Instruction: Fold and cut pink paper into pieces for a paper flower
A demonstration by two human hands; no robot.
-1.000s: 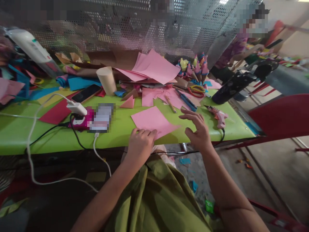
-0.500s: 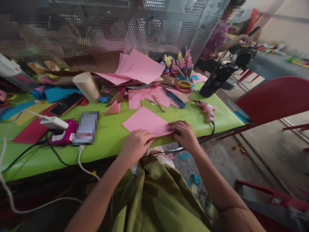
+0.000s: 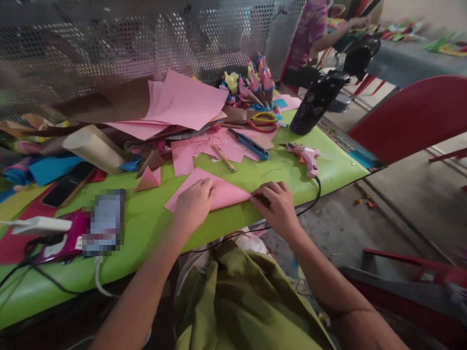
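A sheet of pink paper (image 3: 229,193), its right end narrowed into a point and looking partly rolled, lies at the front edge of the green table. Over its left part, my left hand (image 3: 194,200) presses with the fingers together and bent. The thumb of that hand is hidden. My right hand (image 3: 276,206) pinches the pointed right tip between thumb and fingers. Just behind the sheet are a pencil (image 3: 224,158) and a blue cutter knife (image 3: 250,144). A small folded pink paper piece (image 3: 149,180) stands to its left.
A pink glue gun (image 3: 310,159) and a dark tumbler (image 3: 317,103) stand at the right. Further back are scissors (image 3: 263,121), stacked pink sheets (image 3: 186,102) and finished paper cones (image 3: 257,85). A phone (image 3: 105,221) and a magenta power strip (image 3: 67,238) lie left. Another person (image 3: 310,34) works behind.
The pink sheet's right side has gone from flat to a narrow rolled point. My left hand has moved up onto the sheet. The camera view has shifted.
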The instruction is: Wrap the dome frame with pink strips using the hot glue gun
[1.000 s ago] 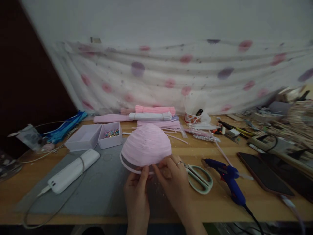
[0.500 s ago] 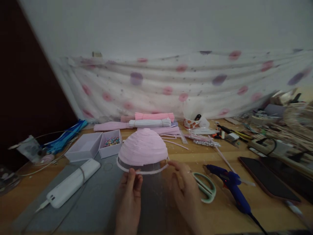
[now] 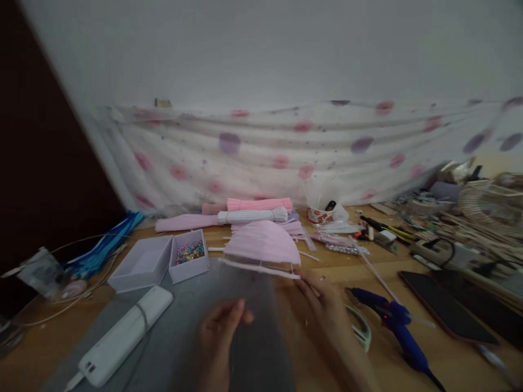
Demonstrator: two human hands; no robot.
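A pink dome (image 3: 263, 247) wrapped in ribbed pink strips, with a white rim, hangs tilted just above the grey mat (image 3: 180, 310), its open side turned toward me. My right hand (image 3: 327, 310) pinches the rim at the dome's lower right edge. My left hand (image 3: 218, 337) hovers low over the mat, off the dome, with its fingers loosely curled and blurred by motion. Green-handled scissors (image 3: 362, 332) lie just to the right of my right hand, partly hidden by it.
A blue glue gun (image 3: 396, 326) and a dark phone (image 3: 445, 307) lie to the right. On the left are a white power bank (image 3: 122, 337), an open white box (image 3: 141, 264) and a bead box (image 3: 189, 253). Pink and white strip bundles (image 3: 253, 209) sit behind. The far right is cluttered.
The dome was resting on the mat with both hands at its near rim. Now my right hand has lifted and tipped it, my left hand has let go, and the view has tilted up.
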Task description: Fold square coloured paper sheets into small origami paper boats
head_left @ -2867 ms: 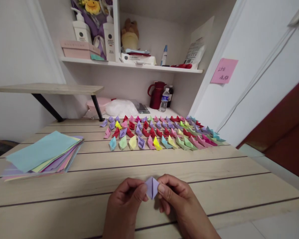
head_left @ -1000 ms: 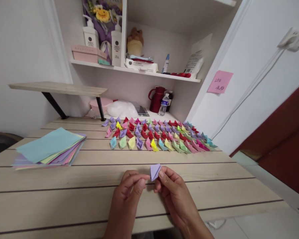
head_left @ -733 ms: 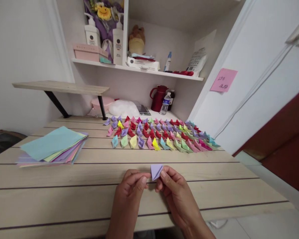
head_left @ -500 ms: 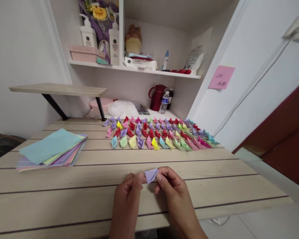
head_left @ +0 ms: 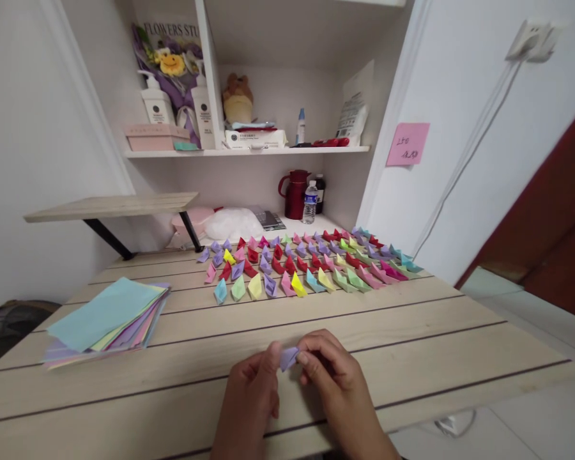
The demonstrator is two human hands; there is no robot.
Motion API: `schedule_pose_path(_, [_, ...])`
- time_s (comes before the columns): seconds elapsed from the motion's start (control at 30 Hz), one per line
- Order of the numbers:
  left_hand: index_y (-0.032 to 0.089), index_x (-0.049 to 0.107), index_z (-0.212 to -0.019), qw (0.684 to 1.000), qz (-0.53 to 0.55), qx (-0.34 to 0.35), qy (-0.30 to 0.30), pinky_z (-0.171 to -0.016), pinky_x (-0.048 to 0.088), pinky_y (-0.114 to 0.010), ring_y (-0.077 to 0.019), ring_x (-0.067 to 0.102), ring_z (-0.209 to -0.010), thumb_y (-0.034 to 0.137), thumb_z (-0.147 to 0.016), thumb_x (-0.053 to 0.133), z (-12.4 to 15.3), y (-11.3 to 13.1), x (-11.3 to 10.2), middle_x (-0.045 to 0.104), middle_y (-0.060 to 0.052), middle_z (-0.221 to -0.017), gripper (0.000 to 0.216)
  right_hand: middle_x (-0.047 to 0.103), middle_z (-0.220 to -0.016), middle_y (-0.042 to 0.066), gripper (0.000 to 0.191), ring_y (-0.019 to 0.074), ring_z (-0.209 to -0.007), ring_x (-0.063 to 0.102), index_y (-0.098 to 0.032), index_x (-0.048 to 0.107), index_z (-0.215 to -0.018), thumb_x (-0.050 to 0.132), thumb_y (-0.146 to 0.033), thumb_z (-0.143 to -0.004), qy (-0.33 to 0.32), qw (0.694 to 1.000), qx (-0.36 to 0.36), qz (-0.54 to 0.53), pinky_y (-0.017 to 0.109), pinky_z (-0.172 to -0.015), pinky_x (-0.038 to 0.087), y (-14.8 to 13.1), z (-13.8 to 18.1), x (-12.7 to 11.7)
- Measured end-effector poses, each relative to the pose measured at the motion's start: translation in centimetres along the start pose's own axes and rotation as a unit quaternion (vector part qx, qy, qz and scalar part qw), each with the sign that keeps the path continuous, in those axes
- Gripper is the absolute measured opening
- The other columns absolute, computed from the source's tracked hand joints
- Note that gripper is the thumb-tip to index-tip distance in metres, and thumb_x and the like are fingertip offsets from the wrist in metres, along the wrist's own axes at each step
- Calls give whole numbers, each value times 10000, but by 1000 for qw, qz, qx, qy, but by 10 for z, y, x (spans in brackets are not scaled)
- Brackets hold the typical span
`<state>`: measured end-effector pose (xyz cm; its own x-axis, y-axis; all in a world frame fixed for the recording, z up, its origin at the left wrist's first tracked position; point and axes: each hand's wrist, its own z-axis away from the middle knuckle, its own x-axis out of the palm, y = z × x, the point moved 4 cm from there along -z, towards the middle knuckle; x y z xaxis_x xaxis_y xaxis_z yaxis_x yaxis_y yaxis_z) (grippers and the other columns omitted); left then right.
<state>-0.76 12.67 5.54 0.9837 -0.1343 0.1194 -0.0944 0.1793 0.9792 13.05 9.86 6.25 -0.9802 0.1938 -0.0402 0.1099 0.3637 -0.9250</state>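
A small folded piece of purple paper (head_left: 288,358) is held up between my two hands over the front of the table. On its right edge, the thumb and forefinger of my right hand (head_left: 333,370) pinch it. The thumb of my left hand (head_left: 253,393) stands against the left edge, the other fingers curled behind, partly hidden. Beyond the hands, several rows of little folded paper boats (head_left: 287,265) in purple, red, pink, yellow, green and blue cover the table's back. To the left lies a fanned stack of coloured paper sheets (head_left: 106,313), light blue on top.
The slatted wooden table (head_left: 196,358) ends at a front right edge. A small raised wooden shelf (head_left: 112,206) on black legs stands back left. Behind the boats are a dark red jug (head_left: 296,195) and a water bottle (head_left: 310,202). A pink note (head_left: 408,144) sticks to the wall.
The purple paper has turned and looks narrower, folded or tilted between the fingers. My left thumb has come upright. The view has shifted a little, with the stack and boats lying as before.
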Motion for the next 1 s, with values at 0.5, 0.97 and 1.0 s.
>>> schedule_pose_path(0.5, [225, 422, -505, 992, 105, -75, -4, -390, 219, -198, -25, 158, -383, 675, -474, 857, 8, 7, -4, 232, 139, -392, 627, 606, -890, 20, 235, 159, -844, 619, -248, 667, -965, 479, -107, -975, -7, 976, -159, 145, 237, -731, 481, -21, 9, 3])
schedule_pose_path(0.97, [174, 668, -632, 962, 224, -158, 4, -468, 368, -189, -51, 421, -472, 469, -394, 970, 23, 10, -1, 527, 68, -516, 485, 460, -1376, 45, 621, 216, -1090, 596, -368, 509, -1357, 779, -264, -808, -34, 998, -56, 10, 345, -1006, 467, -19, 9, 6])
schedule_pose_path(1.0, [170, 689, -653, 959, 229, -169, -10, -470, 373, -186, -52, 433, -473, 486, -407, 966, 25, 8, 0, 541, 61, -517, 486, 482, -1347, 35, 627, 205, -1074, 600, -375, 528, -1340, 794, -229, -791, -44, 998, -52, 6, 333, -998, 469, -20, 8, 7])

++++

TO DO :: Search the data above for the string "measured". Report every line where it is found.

RESPONSE BELOW ::
- Measured end-effector poses, each relative to the pose measured at the motion's start: translation in centimetres along the start pose's own axes and rotation as a unit quaternion (vector part qx, qy, qz and scalar part qw), each with the sign that keeps the path continuous, in those axes
- Gripper is the absolute measured opening
`<state>`: measured end-effector pose (xyz cm; its own x-axis, y-axis; all in a world frame fixed for the recording, z up, its origin at the left wrist's first tracked position; point and axes: each hand's wrist, its own z-axis away from the middle knuckle, its own x-axis out of the palm, y = z × x, the point moved 4 cm from there along -z, towards the middle knuckle; x y z xaxis_x xaxis_y xaxis_z yaxis_x yaxis_y yaxis_z) (grippers and the other columns omitted); left then right.

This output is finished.